You can tell by this that the author is female and probably a pain in the ass about it.
Marlene Zuk is an evolutionary biologist at the University of Minnesota. This essay is excerpted from her book Paleofantasy: What Evolution Really Tells Us About Sex, Diet, and How We Live….
Female? Check. Academic? Check. Blue State? Check. Pushing a new book? Check.
It’s hard to escape the recurring conviction that somewhere, somehow, things have gone wrong. In a time with unprecedented ability to transform the environment, to make deserts bloom and turn intercontinental travel into the work of a few hours, we are suffering from diseases our ancestors of a few thousand years ago, much less our prehuman selves, never knew: diabetes, hypertension, rheumatoid arthritis. Recent data from the Centers for Disease Control and Prevention suggest that for the first time in history, the current generation of children will not live as long as their parents, probably because obesity and associated maladies are curtailing the promise of modern medicine.
Occupy Fashionable Leftist Memes About How the Sky Is Falling? Check.
Some of our nostalgia for a simpler past is just the same old amnesia that every generation has about the good old days. The ancient Romans fretted about the young and their callous disregard for the hard-won wisdom of their elders. Several 16th- and 17th-century writers and philosophers famously idealized the Noble Savage, a being who lived in harmony with nature and did not destroy his surroundings. Now we worry about our kids as “digital natives,” who grow up surrounded by electronics and can’t settle their brains sufficiently to concentrate on walking the dog without simultaneously texting and listening to their iPods.
Gratuitous swipe and people who refuse to prefer Wednesday to Tuesday merely because it is Wednesday? Check.
Given this whiplash-inducing rate of recent change, it’s reasonable to conclude that we aren’t suited to our modern lives, and that our health, our family lives, and perhaps our sanity would all be improved if we could live the way early humans did. Our bodies and minds evolved under a particular set of circumstances, the reasoning goes, and in changing those circumstances without allowing our bodies time to evolve in response, we have wreaked the havoc that is modern life.
Ah, but you would be wrong, Neanderthal Breath, and she (who is smarter and more credentialed than you) is going to Explain It All To You.
Newspaper articles, morning TV, dozens of books, and self-help advocates promoting slow-food or no-cook diets, barefoot running, sleeping with our infants, and other measures large and small claim that it would be more natural, and healthier, to live more like our ancestors. A corollary to this notion is that we are good at things we had to do back in the Pleistocene, like keeping an eye out for cheaters in our small groups, and bad at things we didn’t, like negotiating with people we can’t see and have never met.
All of which has a lot of evidence to support it, although that evidence won’t even be mentioned, much less refuted, in an academic sneer piece like this.
The paleofantasy is a fantasy in part because it supposes that we humans, or at least our protohuman forebears, were at some point perfectly adapted to our environments. We apply this erroneous idea of evolution’s producing the ideal mesh between organism and surroundings to other life forms, too, not just to people.
Uh, oh. Sounds like the Sierra Club to me.

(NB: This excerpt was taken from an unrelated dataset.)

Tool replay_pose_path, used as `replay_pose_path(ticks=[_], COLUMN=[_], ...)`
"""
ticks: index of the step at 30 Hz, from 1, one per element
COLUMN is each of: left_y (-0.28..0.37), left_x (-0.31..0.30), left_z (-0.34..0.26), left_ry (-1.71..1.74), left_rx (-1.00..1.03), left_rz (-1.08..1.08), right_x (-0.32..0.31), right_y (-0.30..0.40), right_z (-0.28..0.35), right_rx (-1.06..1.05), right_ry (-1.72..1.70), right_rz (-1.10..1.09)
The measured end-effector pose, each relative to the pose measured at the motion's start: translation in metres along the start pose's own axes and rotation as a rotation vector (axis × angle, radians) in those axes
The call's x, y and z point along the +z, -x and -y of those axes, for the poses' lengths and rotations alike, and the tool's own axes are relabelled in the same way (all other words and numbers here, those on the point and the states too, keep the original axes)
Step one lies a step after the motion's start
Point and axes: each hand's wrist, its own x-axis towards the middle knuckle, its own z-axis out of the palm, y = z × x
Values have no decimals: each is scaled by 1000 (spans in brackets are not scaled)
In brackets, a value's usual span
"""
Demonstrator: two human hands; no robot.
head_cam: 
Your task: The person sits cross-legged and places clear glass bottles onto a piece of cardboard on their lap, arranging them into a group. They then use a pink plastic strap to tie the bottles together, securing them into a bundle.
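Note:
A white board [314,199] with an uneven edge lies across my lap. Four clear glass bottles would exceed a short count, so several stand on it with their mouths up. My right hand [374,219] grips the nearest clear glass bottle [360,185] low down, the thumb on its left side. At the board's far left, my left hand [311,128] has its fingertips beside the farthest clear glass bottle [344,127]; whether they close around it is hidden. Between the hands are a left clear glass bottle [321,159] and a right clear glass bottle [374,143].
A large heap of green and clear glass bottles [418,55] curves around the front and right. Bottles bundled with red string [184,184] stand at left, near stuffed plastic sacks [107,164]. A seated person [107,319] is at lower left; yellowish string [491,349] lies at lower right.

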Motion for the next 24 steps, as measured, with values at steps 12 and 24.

It’s common for people to talk about how we were “meant” to be, in areas ranging from diet to exercise to sex and family. Yet these notions are often flawed, making us unnecessarily wary of new foods and, in the long run, new ideas. I would not dream of denying the evolutionary heritage present in our bodies—and our minds. And it is clear that a life of sloth with a diet of junk food isn’t doing us any favors. But to assume that we evolved until we reached a particular point and now are unlikely to change for the rest of history, or to view ourselves as relics hampered by a self-inflicted mismatch between our environment and our genes, is to miss out on some of the most exciting new developments in evolutionary biology.
In other words, I’m a Progressive and Change Is Good! Why am I not surprised.
Posted in Think about it. | 1 Comment »
22nd February 2013
The Other McCain blows the whistle.
The other day, Jim Vandehei and Mike Allen of Politico published a long story about the dysfunctional relationship between the Obama administration and the White House press corps, saying that the lack of access and deliberate manipulation were making it difficult for reporters to do their jobs.
A basic rule of life: If you volunteer to be somebody’s doormat, you forfeit the right to complain about the footprints on your back.
The White House has merely exploited the unabashed fandom of the journalistic elite, which is so overwhelmingly liberal that they were only too happy for the opportunity to publish daily valentines to their presidential heartthrob. Predictably, this posture of eager sycophancy has not earned reporters the respect of those they flatter, and so White House correspondents — journalists at the very peak of professional prestige — are shocked to find themselves treated like rent-boys by the administration’s P.R. machinery.
Posted in Think about it. | Comments Off on Enforcing the Liberal Media Omerta
21st February 2013
A classic First World problem. Let it fill your world.
Posted in Think about it. | Comments Off on The Oxford Comma and The Internet
21st February 2013
In large part, I would say that science fiction authors lean socialist — people like John Scalzi, China Mieville, Charles Stross, Usula Le Guinn, and Steven Brust are just the tip of a very large iceberg. Even those who pretend to be libertarian, like Cory Doctorow, are socialist underneath the Clever Plastic Disguise and talk about actual policies. Needless to say, government-provided health care are very big with writers in general, as are other government benefits that don’t require holding down a day job.
Posted in Think about it. | 3 Comments »
18th February 2013
The Other McCain is on the case.
In all honesty, when you hear the word “feminist,” does anyone think of adjectives like pleasant, cheerful, successful and attractive?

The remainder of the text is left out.